## Exercise
Retype the data that follows with no alterations, please.

## Dataset excerpt
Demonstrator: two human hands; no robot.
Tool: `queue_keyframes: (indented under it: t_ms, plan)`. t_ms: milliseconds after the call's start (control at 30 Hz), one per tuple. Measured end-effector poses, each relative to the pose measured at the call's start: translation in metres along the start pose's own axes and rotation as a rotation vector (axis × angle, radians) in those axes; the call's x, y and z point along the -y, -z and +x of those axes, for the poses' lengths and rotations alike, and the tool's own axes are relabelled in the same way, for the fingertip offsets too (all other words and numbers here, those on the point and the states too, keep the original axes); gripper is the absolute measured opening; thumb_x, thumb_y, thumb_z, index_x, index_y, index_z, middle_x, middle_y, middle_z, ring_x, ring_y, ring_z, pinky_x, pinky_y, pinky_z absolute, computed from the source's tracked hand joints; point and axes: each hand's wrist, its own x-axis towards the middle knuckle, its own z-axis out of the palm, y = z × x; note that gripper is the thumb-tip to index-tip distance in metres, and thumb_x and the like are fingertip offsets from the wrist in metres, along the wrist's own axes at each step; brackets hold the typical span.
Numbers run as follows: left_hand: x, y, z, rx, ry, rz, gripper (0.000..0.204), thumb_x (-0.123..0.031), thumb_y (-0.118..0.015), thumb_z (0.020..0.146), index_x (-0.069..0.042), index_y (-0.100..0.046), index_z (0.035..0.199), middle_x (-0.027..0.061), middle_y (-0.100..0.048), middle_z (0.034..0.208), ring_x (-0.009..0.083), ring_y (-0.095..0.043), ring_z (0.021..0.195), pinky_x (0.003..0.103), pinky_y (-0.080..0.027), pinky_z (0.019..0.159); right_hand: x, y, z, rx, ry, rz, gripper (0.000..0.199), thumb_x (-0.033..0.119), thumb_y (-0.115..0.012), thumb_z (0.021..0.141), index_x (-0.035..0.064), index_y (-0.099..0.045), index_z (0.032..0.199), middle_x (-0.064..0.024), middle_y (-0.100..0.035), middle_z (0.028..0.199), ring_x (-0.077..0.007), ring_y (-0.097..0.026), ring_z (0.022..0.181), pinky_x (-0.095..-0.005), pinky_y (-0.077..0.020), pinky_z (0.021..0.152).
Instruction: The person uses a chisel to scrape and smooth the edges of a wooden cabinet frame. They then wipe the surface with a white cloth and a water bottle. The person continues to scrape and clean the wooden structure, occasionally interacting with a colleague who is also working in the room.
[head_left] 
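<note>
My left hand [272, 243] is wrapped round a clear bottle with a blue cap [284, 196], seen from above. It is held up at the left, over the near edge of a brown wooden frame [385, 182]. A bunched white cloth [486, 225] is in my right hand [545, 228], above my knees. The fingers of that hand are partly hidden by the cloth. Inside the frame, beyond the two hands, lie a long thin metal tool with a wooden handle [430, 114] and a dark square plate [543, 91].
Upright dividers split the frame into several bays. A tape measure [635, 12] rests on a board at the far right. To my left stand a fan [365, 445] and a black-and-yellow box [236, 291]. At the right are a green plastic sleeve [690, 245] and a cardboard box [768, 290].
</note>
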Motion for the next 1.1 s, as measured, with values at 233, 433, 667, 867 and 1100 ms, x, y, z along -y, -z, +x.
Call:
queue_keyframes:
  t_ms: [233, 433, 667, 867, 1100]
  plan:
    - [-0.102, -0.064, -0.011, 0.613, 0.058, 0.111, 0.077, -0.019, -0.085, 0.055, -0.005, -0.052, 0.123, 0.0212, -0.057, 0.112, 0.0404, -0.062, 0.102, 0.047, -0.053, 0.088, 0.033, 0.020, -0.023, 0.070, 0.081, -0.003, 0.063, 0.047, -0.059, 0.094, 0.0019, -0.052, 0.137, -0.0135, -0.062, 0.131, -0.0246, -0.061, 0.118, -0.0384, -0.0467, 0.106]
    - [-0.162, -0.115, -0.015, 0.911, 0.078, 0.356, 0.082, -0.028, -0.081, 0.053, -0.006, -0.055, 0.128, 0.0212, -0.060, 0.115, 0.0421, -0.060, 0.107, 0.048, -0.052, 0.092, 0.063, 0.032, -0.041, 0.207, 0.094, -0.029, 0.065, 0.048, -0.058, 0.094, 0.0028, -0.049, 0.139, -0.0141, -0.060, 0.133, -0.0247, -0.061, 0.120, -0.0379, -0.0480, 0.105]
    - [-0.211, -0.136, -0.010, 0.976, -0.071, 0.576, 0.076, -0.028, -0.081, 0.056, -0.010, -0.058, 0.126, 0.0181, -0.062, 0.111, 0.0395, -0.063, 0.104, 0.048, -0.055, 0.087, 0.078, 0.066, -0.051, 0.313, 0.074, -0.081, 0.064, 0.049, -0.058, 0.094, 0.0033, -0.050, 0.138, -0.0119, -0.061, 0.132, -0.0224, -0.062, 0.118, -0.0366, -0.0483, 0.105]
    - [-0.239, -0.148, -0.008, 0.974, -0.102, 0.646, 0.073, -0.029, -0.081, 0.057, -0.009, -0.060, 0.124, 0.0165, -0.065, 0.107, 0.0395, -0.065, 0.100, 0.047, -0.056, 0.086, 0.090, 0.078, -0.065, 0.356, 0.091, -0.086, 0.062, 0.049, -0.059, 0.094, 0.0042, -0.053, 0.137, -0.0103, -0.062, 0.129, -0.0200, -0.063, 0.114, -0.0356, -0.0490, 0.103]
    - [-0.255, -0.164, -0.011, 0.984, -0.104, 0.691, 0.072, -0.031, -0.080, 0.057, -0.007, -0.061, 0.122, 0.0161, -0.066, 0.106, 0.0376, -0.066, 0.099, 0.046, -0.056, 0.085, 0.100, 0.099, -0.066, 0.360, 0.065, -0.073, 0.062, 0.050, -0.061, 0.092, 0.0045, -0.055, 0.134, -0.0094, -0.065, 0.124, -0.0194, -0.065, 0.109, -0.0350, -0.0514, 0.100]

## Answer area
Demonstrator: two human hands; no robot.
Tool: `queue_keyframes: (indented under it: t_ms, plan)`. t_ms: milliseconds after the call's start (control at 30 Hz), one per tuple. Measured end-effector poses, each relative to the pose measured at the call's start: translation in metres along the start pose's own axes and rotation as a rotation vector (axis × angle, radians) in those axes; the call's x, y and z point along the -y, -z and +x of those axes, for the poses' lengths and rotations alike, and the tool's own axes are relabelled in the same way, for the fingertip offsets too (all other words and numbers here, those on the point and the states too, keep the original axes); gripper is the absolute measured opening; thumb_x, thumb_y, thumb_z, index_x, index_y, index_z, middle_x, middle_y, middle_z, ring_x, ring_y, ring_z, pinky_x, pinky_y, pinky_z absolute, computed from the source's tracked hand joints; point and axes: each hand's wrist, its own x-axis towards the middle knuckle, its own z-axis out of the palm, y = z × x; note that gripper is the thumb-tip to index-tip distance in metres, and thumb_x and the like are fingertip offsets from the wrist in metres, along the wrist's own axes at each step; brackets hold the typical span.
Numbers run as follows: left_hand: x, y, z, rx, ry, rz, gripper (0.000..0.204), thumb_x (-0.123..0.031), thumb_y (-0.118..0.015), thumb_z (0.020..0.146), index_x (-0.069..0.042), index_y (-0.100..0.046), index_z (0.035..0.199), middle_x (-0.027..0.061), middle_y (-0.100..0.048), middle_z (0.034..0.208), ring_x (-0.009..0.083), ring_y (-0.095..0.043), ring_z (0.021..0.195), pinky_x (0.003..0.103), pinky_y (-0.080..0.027), pinky_z (0.019..0.159); right_hand: x, y, z, rx, ry, rz, gripper (0.000..0.199), thumb_x (-0.033..0.119), thumb_y (-0.115..0.012), thumb_z (0.021..0.141), index_x (-0.035..0.064), index_y (-0.099..0.045), index_z (0.032..0.199), middle_x (-0.064..0.024), middle_y (-0.100..0.035), middle_z (0.028..0.199), ring_x (-0.077..0.007), ring_y (-0.097..0.026), ring_z (0.022..0.181), pinky_x (-0.095..-0.005), pinky_y (-0.077..0.020), pinky_z (0.021..0.152).
Instruction: The person uses a chisel to scrape and smooth the edges of a wooden cabinet frame. They then wipe the surface with a white cloth and a water bottle. The person continues to scrape and clean the wooden structure, occasionally interacting with a colleague who is also working in the room.
[head_left] 
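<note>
My left hand [272, 243] is wrapped round a clear bottle with a blue cap [284, 196], seen from above. It is held up at the left, over the near edge of a brown wooden frame [385, 182]. A bunched white cloth [486, 225] is in my right hand [545, 228], above my knees. The fingers of that hand are partly hidden by the cloth. Inside the frame, beyond the two hands, lie a long thin metal tool with a wooden handle [430, 114] and a dark square plate [543, 91].
Upright dividers split the frame into several bays. A tape measure [635, 12] rests on a board at the far right. To my left stand a fan [365, 445] and a black-and-yellow box [236, 291]. At the right are a green plastic sleeve [690, 245] and a cardboard box [768, 290].
</note>
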Motion for the next 1.1 s, as measured, with values at 233, 433, 667, 867 and 1100 ms, x, y, z along -y, -z, +x.
Call:
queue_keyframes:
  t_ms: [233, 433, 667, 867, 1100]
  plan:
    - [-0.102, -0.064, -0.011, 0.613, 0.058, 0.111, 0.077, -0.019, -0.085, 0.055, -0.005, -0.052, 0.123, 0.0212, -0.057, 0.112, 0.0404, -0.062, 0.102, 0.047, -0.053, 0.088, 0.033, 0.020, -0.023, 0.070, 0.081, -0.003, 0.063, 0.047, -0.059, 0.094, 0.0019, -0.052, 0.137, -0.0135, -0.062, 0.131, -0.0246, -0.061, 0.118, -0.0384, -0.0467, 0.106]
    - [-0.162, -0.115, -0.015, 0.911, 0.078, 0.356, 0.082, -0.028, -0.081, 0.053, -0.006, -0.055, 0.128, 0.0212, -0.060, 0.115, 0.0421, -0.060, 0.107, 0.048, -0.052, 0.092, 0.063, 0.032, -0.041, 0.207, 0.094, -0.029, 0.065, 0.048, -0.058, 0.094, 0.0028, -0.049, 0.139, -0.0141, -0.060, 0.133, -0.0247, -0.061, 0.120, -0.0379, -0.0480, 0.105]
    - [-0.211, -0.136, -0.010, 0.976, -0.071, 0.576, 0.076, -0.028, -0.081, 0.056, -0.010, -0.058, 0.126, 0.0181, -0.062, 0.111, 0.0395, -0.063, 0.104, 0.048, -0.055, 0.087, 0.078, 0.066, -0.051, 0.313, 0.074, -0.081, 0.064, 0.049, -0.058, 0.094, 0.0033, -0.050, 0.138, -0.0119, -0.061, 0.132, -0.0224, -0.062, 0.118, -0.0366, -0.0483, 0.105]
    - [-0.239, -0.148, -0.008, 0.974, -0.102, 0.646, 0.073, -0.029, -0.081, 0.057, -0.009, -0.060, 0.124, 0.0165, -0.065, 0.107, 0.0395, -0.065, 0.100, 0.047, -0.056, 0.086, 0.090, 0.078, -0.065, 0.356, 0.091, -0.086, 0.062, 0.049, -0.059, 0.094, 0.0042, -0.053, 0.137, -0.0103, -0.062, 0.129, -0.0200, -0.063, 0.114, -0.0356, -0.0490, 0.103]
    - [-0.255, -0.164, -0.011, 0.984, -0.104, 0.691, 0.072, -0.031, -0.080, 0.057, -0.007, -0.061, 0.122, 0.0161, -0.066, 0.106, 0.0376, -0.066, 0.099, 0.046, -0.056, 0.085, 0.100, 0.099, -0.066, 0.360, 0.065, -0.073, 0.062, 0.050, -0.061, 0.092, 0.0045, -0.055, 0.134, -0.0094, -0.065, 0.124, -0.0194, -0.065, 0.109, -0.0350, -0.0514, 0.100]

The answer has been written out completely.